I will only point out that as many things being common as possible (same congressional body, same voter base, same senators) - the time before Chevron deference was dramatically different from the time after Chevron deference, in terms of what Congress felt it should do to earn reelection. It acted accordingly.

[0]. https://platform.vox.com/wp-content/uploads/sites/2/chorus/u...

[1]. https://www.vox.com/2015/4/23/8485443/polarization-congress-...



There were so many changes to politics in the 1980s that trying to connect the Chevron ruling to the decrease in bipartisanship, which was already decreasing as the political parties transitioned into opposing alignments, is a serious stretch IMO. The 1980s, starting with the election of Reagan, were when the Conservative party realigned itself entirely in opposition to the Liberals of the time.

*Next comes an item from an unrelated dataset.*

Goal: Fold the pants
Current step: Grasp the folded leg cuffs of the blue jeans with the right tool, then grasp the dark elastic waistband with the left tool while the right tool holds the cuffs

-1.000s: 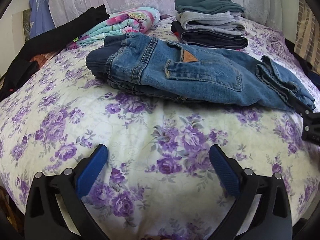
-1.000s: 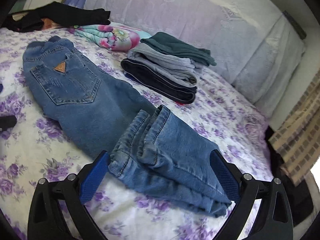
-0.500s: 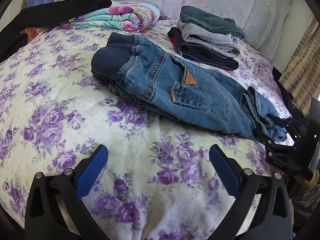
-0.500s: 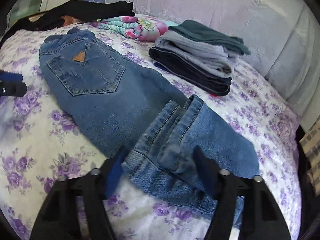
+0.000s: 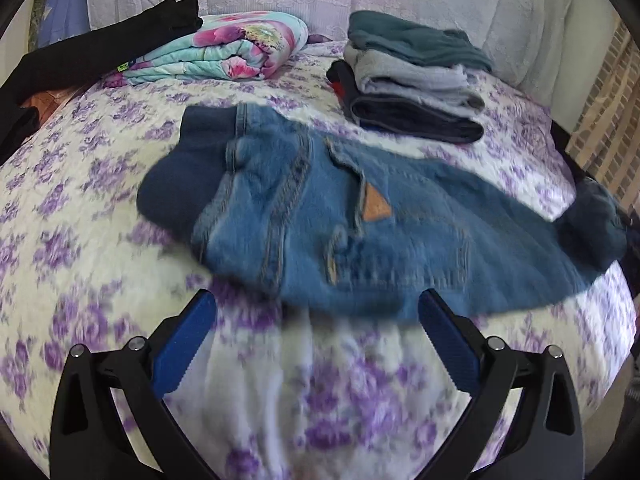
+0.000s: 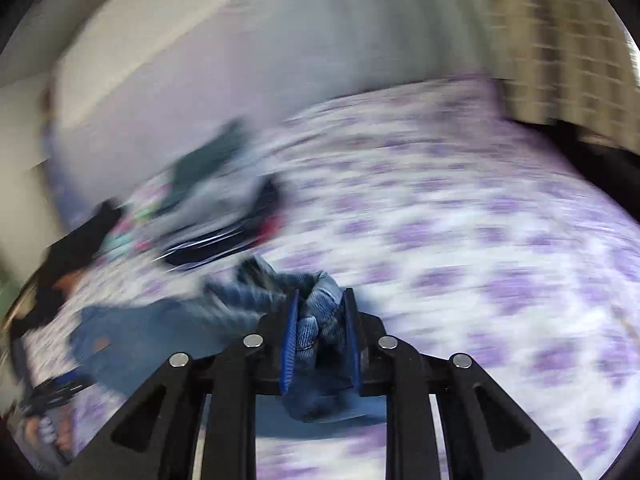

It is hard to imagine now, but political scientists in the 50s and 60s were arguing we needed more ideologically pure parties because the parties were so intermingled with each other.

My pet opinion is that in the late 1960s to early 1970s the United States, for all intents and purposes, became a post-scarcity society. This means that politicians stopped trying to figure out how to make the pie big enough for everyone, which they could find some middle ground arguments for, to how the pie should be distributed. The latter is not a solvable problem, just an endless argument, so here we are.